But a few ballots later, I am peering at a card with a slight indentation at box 6. No hole. No penetration. The perforation has held fast. What to do? It doesn't look like a manufacturing error. Did the voter--as some GOP spinners speculated--only consider voting for Gore and then, struck by remorse, withdraw the stylus before executing the final thrust? Unlikely, but possible. Then I spot a ballot with a sharp puncture mark in the chad for box 4, but the chad did not detach and no light shines through. Standards, I need standards.

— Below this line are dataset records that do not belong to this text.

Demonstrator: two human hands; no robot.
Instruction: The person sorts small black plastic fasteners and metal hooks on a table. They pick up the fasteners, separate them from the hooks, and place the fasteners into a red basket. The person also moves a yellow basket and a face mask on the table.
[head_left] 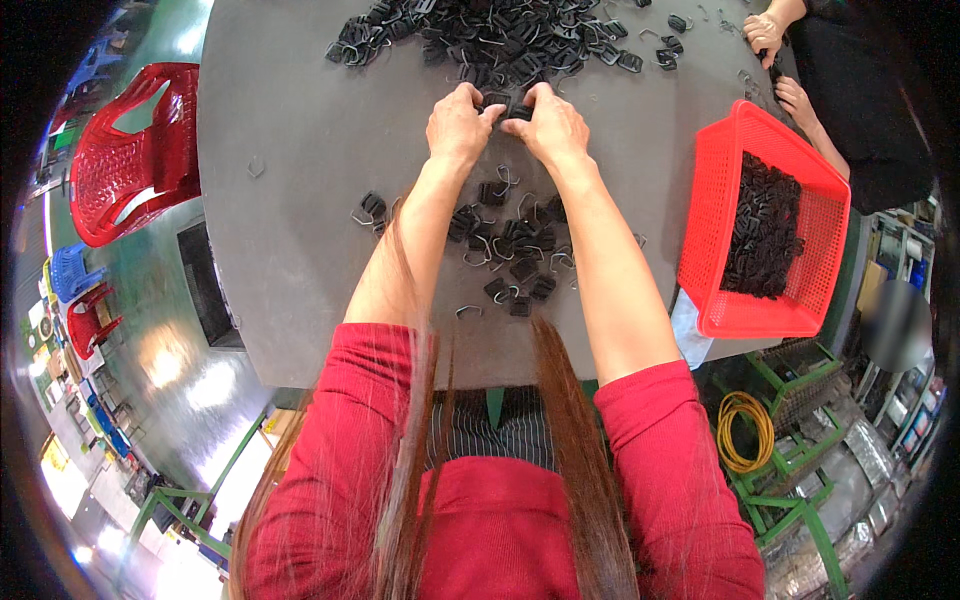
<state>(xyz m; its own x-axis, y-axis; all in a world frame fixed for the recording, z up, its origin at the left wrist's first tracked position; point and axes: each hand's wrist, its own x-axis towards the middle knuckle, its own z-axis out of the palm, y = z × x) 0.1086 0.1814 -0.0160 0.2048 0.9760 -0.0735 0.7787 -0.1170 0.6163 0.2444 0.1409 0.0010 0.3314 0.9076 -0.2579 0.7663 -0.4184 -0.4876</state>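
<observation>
A factory workshop was shown: heaped black plastic buckles (500, 40) on a grey tabletop (290, 200), a red basket (715, 200), green metal racks (790, 470).

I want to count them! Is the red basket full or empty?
Partly full. The red basket holds a heap of black plastic buckles along its middle, while bare red mesh shows around the heap.

At about four o'clock, near the right rim, a brown cardboard box (872, 283) stands beside shelving. At about eight o'clock, small colourful packages (42, 325) crowd the left rim, too small to tell apart; no screens show
</observation>
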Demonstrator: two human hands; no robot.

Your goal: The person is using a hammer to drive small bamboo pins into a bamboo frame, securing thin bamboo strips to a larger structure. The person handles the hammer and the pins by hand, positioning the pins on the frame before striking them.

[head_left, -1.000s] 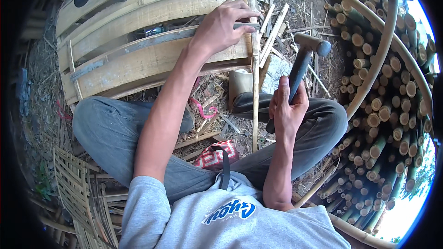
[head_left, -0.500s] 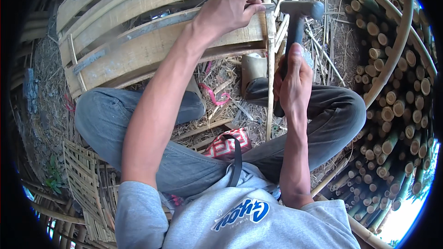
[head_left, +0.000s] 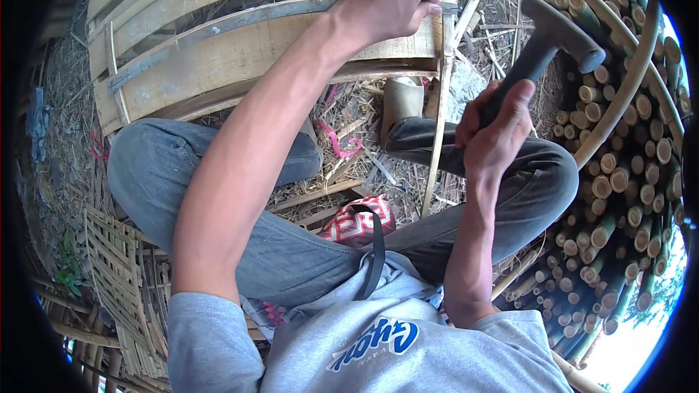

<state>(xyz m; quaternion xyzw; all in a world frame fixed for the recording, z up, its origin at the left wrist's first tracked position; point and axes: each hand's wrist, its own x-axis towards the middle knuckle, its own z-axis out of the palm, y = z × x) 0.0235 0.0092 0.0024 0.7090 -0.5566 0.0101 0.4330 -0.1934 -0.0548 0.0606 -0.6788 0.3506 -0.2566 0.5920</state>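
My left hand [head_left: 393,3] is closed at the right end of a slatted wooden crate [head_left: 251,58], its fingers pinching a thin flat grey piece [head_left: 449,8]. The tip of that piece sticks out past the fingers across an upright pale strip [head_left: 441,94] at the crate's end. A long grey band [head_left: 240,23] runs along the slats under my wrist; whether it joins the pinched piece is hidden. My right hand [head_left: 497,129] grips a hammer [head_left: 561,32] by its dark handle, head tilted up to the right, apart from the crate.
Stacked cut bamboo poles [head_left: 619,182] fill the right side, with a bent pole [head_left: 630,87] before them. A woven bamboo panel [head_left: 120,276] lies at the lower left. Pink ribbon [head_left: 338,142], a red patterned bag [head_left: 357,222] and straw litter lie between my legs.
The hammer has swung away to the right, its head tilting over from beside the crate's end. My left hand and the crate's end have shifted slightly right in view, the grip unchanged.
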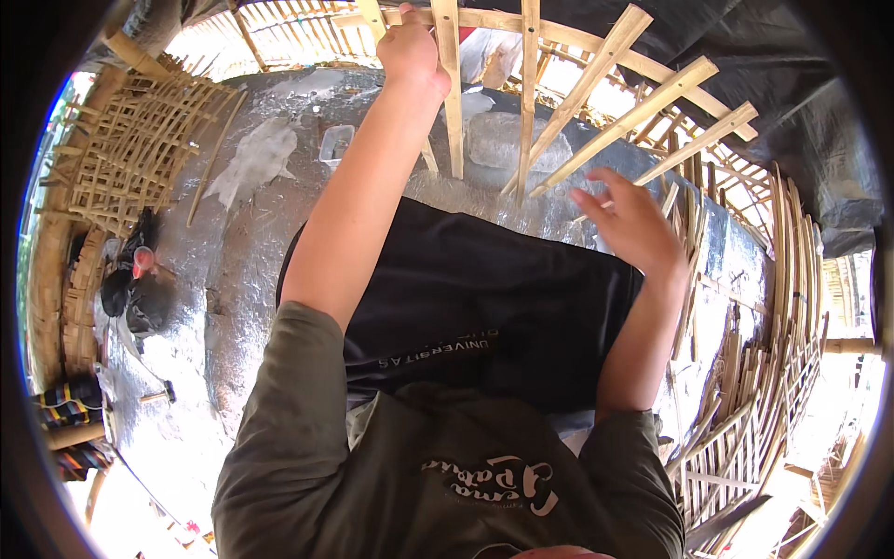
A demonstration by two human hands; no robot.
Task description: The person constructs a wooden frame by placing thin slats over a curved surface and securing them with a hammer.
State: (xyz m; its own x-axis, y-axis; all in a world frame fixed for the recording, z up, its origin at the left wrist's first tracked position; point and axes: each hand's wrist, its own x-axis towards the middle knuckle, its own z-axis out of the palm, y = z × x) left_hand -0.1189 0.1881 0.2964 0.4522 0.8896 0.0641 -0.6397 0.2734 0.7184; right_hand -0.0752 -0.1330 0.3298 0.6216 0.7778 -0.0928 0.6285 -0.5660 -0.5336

It is not until I examine a couple of hundred ballots that I can construct guidelines. Regarding the 4s and 6s, I divide them into three categories. The first is for when the chad is absent. Why hadn't these cards been counted as votes? Perhaps the reading machines made a mistake or a hanging chad dropped after the card was tabulated. Also in this category, I place easy-to-recognize holes--puncture marks above the chad, openings that are partially blocked by swinging chads. The second category is reserved for marks that definitely seem a product of an effort to punch the card--deep indentations, punctures that allow a pinhole of light to pass, pushed-back chads that are perforated at spots. A fair-minded person looking at these cards would have to admit deliberate action was responsible for the disturbances. I also toss into this category my favorite anomaly: revolving-door chads. These are cards in which the chad completely turned around but remained tightly in place. The dot is now on the back side of the ballot, which likely means that a push of the stylus point spun the chad, as if it were on an axle. As for category three, it is for ballots with a small but discernible blunt or sharp bulge on the chad--a slightly pregnant chad. These marks are debatable. I record these votes, but I would not include them in a count.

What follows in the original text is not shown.